Палач захохотал зловещим смехом, потом продолжал:

– Ну, выпьем на радостях, Бехлия; налей-ка стакан того пивца, что дерет горло как напилок, за здоровье почтеннейшего Николя Оругикса, будущего королевского палача! Признаться, мне уж не хотелось идти в Нес вешать какого то мелкого воришку; однако я сообразил, что тридцатью двумя аскалонами пренебрегать не следует, что пока мне удастся снять голову благородному графу, бывшему великому канцлеру, и знаменитому исландскому демону, я ничуть не обесславлю себя, казня воров и тому подобных негодяев… Поразмыслив это, в ожидании диплома на звание королевского палача, я и спровадил на тот свет какого-то каналью из Неса. На, старуха, получай тридцать два аскалона полностью, – прибавил он, вытаскивая кожаный кошелек из дорожной котомки.

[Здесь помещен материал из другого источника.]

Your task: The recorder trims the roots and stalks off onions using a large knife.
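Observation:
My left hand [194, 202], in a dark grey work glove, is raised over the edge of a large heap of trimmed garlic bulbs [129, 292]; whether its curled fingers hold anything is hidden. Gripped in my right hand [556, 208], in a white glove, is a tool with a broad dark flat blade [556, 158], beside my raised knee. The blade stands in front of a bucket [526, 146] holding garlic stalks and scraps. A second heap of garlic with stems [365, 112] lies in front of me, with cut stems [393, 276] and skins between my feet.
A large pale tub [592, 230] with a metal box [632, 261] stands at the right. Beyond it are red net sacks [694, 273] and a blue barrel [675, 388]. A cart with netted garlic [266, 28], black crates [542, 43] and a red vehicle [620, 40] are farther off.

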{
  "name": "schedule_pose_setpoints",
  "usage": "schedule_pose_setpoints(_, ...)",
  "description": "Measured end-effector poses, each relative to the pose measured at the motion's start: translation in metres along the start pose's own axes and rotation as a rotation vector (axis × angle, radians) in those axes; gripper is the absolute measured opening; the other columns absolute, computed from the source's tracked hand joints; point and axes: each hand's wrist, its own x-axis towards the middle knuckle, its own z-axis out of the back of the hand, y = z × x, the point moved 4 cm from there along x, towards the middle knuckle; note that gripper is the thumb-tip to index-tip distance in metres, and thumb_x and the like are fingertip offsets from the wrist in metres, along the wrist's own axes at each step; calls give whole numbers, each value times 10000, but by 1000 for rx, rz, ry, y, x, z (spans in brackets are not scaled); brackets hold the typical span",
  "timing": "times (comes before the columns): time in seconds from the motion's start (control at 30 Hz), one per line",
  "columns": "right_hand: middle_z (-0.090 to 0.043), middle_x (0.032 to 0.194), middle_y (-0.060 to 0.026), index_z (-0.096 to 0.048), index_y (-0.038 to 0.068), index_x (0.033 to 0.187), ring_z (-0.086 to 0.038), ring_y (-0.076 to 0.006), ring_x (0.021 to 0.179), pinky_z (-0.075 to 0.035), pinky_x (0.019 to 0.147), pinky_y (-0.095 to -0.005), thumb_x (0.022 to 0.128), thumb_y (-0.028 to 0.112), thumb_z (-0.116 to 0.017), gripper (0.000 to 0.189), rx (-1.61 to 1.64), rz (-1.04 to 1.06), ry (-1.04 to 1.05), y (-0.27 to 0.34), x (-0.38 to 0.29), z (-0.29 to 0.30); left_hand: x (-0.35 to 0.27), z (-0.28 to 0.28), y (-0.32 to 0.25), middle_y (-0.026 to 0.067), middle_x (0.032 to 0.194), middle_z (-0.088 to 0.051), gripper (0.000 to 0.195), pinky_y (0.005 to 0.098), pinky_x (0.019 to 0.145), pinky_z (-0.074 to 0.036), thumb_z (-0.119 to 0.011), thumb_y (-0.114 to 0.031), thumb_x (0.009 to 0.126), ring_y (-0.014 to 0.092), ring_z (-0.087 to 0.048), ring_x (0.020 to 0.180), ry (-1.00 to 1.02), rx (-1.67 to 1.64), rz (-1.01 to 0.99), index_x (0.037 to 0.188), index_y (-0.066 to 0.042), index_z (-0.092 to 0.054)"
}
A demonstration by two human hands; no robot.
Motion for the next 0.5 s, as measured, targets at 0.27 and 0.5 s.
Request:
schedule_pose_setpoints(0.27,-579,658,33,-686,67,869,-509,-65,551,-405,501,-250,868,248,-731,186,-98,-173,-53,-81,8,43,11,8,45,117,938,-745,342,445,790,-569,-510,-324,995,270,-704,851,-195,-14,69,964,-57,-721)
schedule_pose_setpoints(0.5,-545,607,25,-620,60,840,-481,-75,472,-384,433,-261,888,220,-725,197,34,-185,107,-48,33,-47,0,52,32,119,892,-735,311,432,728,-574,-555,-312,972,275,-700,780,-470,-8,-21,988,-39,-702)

В эту минуту снаружи башни послышался троекратный звук рожка.

– Жена, – вскричал Оругикс, подымаясь с скамьи, – это полицейские главного синдика.

С этими словами он торопливо сбежал вниз.

Минуту спустя, он вернулся с большим пергаментом и поспешил сломать печать.

– Вот что прислал мне главный синдик, – сказал палач, подавая пергамент жене, – прочти-ка, ты ведь разбираешь всякую тарабарскую грамоту. Почем знать, может быть это мое повышение; да оно и понятно: судить будут великого канцлера, председательствовать будет великий канцлер, необходимо, чтобы и исполнителем приговора был королевский палач.

Жена развернула пергамент и, рассмотрев его, стала читать громким голосом, между тем как дети тупо уставились на нее глазами.

«Именем главного синдика Дронтгеймского округа, приказываем Николю Оругиксу, окружному палачу, немедленно явиться в Дронтгейм с топором, плахой и трауром».

– И все? – спросил палач раздосадованным тоном.

– Все, – ответила Бехлия.

– Окружной палач! – проворчал сквозь зубы Оругикс.

С минуту он с досадой рассматривал приказ синдика.

– Делать нечего, – сказал он наконец, – надо повиноваться, если требуют топор и траур. Позаботься, Бехлия, надо вычистить топор от ржавчины, да посмотреть, не запачкана ли драпировка. Впрочем, не к чему отчаиваться; может быть повышение ждет меня в награду за выполнение такой славной казни. Тем хуже для осужденных: они лишаются чести умереть от руки королевского палача.